If you were to believe the banks, the concern over foreclosure “improprieties” is way overdone. They claim that the robo signers really weren’t doing anything seriously wrong, the banks just need to redo some paperwork, and everything else about foreclosures is just fine.
Yet Bank of America, having made the implausible claim that it had reviewed 102,000 cases in a few weeks and nothing was amiss, was forced to retreat and acknowledge that it’s review hadn’t been comprehensive, and it was finding errors at a rate that could exceed 5%..
The bank position so far has been that problems so far are mere mistakes and “sloppiness”. But as we’ve described repeatedly, the problems with securitzations run much deeper than that. It appears that the parties to the deal often failed to take the time consuming steps necessary to convey the note (the borrower IOU) to the trust as stipulated in the contract governing the deal, the pooling and servicing agreement. The PSA required that each note in the deal had to be signed by multiple intermediary parties before it got to its supposed final resting place, a trust. And that had to take place by closing or at most 90 days thereafter.
Many foreclosures show this process was not observed on a widespread basis: the notes were assigned (as in transferred) to the trust right before closing, a violation of the PSA, the New York trust statutes that govern virtually all mortgage securitization trusts, and IRS rules for these trusts (REMIC).

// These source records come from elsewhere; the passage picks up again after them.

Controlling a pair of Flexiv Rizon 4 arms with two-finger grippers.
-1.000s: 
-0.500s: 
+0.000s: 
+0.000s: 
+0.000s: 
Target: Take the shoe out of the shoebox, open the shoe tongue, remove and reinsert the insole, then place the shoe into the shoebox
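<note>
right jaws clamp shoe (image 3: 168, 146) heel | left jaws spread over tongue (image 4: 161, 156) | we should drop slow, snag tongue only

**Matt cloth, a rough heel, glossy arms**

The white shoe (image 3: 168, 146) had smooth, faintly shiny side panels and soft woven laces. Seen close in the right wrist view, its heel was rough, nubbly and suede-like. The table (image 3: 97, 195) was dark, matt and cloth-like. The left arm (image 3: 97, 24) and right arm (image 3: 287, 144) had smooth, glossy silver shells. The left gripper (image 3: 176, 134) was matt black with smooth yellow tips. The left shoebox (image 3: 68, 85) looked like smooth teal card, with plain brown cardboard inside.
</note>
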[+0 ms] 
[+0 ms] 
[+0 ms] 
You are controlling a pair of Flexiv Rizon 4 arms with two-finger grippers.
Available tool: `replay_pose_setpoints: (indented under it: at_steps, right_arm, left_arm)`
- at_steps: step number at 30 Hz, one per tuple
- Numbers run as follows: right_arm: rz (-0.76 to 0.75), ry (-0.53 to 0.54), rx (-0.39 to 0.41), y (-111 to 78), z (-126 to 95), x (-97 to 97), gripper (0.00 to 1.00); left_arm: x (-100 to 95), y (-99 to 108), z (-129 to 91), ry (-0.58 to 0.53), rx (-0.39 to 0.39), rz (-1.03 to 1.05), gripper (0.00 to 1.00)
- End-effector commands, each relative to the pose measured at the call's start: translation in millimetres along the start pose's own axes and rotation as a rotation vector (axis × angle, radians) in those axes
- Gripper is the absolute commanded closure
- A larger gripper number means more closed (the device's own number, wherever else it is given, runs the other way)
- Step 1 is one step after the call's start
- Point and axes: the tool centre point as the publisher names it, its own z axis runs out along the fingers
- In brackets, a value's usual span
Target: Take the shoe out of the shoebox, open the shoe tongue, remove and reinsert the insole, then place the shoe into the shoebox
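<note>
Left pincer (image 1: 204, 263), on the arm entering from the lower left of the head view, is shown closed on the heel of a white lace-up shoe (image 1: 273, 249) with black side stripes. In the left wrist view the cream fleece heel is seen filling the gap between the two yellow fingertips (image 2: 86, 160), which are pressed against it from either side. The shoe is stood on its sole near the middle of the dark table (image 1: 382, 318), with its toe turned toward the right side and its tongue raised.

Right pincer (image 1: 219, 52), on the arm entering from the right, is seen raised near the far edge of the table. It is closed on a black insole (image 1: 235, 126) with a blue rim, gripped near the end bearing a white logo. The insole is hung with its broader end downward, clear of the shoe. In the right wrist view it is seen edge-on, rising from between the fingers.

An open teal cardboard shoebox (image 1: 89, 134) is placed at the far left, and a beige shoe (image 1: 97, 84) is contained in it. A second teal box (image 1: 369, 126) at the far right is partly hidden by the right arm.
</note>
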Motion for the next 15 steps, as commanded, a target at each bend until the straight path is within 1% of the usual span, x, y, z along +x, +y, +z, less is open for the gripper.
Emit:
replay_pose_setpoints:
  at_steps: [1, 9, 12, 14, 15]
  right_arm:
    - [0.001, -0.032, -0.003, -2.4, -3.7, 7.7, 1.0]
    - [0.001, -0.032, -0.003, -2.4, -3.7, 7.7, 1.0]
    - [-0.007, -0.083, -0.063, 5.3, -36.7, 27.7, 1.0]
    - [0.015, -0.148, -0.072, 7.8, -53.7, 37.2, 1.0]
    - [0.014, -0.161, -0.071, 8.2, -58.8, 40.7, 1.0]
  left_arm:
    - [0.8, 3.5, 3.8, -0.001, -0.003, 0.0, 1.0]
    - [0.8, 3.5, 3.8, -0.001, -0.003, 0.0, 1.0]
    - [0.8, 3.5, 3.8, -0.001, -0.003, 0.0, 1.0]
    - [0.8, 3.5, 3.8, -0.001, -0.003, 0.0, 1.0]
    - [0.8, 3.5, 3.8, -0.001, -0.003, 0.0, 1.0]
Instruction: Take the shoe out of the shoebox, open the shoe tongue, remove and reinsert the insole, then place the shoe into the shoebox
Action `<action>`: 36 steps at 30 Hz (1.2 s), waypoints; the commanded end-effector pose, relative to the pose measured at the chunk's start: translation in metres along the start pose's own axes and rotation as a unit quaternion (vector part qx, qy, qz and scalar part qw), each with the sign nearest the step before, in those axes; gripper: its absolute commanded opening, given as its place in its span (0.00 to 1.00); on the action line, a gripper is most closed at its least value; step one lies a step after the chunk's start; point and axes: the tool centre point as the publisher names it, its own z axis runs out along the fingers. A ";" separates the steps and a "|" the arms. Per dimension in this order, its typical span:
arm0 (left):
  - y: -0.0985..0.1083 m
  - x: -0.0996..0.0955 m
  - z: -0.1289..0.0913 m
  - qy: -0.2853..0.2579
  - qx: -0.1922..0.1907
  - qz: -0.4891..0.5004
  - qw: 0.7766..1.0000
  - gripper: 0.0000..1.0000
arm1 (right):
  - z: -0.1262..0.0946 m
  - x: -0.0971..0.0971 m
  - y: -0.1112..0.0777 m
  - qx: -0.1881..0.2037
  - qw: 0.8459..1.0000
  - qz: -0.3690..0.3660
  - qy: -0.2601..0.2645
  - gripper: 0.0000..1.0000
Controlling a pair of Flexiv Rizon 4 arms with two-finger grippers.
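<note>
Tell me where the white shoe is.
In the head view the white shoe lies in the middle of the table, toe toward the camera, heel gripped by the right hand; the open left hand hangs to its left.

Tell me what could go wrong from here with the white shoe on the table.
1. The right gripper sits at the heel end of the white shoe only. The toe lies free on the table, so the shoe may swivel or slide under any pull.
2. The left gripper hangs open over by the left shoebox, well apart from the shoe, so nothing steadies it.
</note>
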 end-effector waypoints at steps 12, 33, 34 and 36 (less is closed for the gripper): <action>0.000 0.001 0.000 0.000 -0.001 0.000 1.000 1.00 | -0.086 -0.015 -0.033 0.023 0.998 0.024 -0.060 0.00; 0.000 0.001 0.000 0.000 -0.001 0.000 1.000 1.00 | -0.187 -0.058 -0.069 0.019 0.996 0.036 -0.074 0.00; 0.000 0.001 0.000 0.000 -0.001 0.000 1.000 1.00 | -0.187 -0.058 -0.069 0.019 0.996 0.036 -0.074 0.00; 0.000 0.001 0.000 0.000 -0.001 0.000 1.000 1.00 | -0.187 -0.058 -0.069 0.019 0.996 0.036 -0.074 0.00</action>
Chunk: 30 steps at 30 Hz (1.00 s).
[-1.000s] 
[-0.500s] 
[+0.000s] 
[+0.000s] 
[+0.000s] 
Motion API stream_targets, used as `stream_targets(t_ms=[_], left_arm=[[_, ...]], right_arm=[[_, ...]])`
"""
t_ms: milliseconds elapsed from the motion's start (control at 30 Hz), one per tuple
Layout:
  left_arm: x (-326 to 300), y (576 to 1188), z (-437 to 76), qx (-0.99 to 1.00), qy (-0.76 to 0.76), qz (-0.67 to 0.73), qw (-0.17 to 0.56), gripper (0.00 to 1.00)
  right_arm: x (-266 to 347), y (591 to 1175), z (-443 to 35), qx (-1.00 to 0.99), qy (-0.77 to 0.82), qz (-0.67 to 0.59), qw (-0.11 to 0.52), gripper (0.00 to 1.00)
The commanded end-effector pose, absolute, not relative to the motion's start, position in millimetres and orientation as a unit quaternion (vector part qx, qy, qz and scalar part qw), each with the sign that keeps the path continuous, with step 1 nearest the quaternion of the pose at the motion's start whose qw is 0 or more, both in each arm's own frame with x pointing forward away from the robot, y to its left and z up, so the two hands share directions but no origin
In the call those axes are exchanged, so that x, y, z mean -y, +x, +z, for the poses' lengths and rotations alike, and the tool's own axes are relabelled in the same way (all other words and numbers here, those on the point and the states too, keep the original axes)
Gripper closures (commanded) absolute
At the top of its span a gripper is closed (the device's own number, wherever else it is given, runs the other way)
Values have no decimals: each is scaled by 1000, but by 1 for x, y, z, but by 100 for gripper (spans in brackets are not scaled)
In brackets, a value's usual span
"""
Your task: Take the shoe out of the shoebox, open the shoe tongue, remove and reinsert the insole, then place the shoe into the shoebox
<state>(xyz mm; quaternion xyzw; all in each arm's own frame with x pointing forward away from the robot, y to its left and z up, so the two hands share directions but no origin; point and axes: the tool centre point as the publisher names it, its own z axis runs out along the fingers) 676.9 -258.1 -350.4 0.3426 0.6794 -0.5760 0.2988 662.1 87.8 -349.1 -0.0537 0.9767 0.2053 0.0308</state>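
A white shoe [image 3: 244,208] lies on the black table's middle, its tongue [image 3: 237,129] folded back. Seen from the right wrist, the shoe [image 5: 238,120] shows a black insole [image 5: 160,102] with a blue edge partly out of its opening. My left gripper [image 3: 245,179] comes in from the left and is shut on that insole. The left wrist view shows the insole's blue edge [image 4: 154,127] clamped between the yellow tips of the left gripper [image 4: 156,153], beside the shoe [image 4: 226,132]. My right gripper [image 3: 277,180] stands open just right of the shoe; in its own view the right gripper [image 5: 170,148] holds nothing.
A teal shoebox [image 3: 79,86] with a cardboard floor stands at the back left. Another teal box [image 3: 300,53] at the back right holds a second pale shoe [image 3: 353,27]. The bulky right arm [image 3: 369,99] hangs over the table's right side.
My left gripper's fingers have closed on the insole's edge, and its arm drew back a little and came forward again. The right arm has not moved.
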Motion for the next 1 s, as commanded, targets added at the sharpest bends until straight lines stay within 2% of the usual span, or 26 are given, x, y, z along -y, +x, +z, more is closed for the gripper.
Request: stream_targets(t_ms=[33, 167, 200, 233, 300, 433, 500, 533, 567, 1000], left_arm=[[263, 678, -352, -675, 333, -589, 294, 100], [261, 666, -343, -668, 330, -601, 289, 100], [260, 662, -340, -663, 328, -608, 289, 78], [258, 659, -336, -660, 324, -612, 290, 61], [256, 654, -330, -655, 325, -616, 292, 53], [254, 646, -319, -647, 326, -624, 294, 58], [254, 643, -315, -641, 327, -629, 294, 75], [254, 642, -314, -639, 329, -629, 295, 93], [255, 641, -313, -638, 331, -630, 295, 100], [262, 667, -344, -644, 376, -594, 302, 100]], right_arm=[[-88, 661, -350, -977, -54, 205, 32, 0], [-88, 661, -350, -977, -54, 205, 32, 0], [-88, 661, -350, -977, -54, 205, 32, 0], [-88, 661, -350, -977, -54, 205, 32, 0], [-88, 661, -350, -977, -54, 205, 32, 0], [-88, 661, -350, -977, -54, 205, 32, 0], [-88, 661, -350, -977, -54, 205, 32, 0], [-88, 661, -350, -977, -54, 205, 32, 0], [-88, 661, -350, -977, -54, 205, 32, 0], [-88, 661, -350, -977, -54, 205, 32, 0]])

When foreclosure defense attorneys started contesting these assignments, suddenly a new ruse started to show up: allonges, which are sheets of paper that contained the needed endorsements, would magically appear out of nowhere. The problem is that an allonge is supposed to be used only when there is no space left on the note for endorsements, including margins and the reverse side, and when it is used, it is supposed to be so firmly attached to the original as to be inseparable. But these “ta da” allonges were always somehow discovered at the custodian, quite separate from the note.